On Tuesday, May 18, 2021, Trinsic CEO Riley Hughes sat down with One World Identity (OWI) CEO Travis Jarae to have a one-on-one conversation about “The Rise & Adoption of Verifiable Credentials”. Below is a short summary of the conversation as well as answers to the questions that were asked by the audience during the Q&A portion.
An overview
As the title of the event suggests, Riley and Travis discussed the state of adoption for verifiable credentials and self-sovereign identity (SSI). Travis started the conversation by stating that critics of SSI claim adoption will be a hurdle too high to jump for any SSI platform or product to be successful at scale. Riley agreed that adoption is the most important hurdle to overcome, and explained that early technologists building SSI technology didn’t build tech that was easy to adopt. Today’s SSI approaches, partially pioneered by Trinsic, are now being built so they are adoptable today and not just in a fully decentralized, 20-year Web 3.0 future.
Riley went on to more specifically address where verifiable credentials are at in terms of adoption. About a year and a half ago, there was essentially zero real-world adoption. Today, there’s between 100,000-300,000 verifiable credentials being used by real end users. In the last 18 months, demand has skyrocketed and there have been strong adoption signals, but the adoption of verifiable credentials is still very early.
Trinsic is addressing this adoption problem for its customers with the recent launch of its enterprise-grade product—Trinsic Ecosystems. Riley explained how Trinsic found that a large subset of its customers were wanting to use SSI to enable secure, privacy-compliant data sharing between multiple organizations and customers (or in other words, within an ecosystem). Trinsic Ecosystems is an out-of the-box solution that enables just that with all of the governance and technical tools to make adoption within any ecosystem easy.
Travis and Riley then focused on what role the COVID-19 pandemic has had in impacting the adoption of verifiable credentials. Riley explained how the pandemic has greatly accelerated interest and demand in verifiable credentials, but it is yet to be determined whether the recent uptake of verifiable credentials adoption is causation or correlation. However, the pandemic has created a major emphasis in creating a solution for digital health passes where health information (like COVID-19 test results or vaccination records) can be shared in a way that abides by data privacy regulation, safeguards the individual, and is standardized.

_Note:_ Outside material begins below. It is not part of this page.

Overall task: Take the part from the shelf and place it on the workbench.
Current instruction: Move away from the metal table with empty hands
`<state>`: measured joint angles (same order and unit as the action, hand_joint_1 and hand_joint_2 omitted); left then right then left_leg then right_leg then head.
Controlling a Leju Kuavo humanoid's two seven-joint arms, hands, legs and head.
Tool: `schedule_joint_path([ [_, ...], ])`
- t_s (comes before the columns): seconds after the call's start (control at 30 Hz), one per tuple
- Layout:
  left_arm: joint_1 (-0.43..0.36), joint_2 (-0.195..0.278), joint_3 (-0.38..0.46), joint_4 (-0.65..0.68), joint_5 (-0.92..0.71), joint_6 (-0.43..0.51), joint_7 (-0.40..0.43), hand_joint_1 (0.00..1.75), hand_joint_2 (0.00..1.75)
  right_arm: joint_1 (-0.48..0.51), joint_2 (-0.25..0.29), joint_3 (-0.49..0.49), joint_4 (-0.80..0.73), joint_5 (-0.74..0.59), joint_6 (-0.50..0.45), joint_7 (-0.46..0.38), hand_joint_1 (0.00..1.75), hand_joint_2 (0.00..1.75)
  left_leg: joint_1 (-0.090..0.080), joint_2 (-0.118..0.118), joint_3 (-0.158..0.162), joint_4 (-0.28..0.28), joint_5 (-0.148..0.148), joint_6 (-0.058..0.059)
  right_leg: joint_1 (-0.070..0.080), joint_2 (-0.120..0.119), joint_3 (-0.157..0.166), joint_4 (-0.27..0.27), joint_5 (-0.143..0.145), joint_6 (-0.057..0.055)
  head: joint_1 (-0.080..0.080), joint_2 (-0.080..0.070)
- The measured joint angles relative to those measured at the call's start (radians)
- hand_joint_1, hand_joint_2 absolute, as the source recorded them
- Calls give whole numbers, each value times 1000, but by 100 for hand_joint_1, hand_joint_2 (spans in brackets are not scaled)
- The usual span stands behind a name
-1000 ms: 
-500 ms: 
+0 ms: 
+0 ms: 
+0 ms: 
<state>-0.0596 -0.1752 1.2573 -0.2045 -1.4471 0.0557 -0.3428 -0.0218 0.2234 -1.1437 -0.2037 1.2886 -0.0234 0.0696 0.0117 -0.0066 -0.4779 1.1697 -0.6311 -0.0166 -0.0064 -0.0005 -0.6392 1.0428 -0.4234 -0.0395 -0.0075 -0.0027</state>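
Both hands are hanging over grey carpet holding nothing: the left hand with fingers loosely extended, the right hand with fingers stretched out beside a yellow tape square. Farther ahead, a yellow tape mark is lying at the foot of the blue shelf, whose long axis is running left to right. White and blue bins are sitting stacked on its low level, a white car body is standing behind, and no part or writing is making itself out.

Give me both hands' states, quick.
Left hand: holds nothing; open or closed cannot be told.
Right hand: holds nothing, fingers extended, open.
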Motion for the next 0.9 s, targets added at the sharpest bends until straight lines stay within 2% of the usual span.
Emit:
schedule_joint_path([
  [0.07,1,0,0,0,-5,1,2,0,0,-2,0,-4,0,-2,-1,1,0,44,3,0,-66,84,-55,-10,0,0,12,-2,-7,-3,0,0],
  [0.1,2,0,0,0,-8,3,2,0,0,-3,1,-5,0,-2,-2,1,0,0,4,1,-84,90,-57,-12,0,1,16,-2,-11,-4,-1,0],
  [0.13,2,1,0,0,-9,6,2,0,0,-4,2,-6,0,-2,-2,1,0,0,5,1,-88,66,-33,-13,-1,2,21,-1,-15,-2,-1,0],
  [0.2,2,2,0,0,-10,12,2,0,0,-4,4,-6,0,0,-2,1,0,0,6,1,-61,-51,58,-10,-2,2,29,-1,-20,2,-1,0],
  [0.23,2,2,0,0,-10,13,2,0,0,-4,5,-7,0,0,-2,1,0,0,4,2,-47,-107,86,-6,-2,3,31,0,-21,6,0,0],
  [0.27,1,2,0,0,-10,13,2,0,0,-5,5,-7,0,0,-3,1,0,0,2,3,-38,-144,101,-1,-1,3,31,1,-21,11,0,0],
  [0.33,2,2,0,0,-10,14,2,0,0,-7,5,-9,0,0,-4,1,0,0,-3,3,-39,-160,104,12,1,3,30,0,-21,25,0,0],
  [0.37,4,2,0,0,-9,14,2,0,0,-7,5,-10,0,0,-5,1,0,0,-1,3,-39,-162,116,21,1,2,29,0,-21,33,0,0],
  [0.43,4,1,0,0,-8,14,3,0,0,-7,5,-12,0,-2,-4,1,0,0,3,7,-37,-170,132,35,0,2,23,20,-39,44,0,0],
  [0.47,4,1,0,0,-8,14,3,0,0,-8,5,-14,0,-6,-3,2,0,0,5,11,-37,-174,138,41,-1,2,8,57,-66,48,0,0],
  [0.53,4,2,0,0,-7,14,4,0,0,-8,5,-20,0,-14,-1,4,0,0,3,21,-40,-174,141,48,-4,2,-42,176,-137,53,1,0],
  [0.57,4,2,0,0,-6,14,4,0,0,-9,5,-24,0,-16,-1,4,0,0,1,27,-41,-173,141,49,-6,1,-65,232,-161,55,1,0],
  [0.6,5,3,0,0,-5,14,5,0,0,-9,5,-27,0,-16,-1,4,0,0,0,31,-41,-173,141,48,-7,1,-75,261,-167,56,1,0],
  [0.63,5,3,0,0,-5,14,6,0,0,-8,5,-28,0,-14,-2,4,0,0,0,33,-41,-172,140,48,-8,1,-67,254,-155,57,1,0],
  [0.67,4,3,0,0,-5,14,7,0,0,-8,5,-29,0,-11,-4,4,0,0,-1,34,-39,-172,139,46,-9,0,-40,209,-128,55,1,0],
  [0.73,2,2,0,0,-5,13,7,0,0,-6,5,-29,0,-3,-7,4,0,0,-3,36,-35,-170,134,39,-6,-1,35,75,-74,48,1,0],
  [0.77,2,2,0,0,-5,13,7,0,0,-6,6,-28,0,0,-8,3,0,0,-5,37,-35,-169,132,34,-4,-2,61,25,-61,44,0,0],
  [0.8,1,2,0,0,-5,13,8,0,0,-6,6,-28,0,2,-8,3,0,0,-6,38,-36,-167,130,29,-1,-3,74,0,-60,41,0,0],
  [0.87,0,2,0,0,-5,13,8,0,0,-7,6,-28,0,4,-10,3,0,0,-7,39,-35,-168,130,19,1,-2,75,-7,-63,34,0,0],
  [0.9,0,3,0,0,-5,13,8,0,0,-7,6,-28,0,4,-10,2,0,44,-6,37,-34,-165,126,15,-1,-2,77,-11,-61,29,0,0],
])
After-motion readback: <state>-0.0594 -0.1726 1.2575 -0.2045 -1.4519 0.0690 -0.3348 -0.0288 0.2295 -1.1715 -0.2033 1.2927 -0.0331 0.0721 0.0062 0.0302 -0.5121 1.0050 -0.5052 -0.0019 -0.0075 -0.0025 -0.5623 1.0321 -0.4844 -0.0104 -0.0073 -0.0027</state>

Travis brought up that health passes related to COVID-19 will eventually not be needed as the world fully recovers from the pandemic. Riley expressed that he looks forward to that day because that means we have beaten the pandemic. Until then, for jurisdictions and businesses that do have policies around COVID-19 test results and/or vaccinations, verifiable credentials provide a good way to enforce those policies in a standardized way, while putting the individual in control of their data.
With that being said, if Riley had to make a prediction of what will be the next big use case for verifiable credentials, he said that it would be around taking the identity verifications that are done by Onfido, Passbase, Jumio, and others and simply codifying them in a way that can be reused by the individual.
They ended their conversation talking about the future of Trinsic. Riley said that Trinsic’s biggest priority right now is adoption and because of that, they are buckling down on refining the Trinsic Ecosystems product for the foreseeable future.
Q&A
Q: What verifiable credentials use cases are enterprise and businesses using Trinsic for?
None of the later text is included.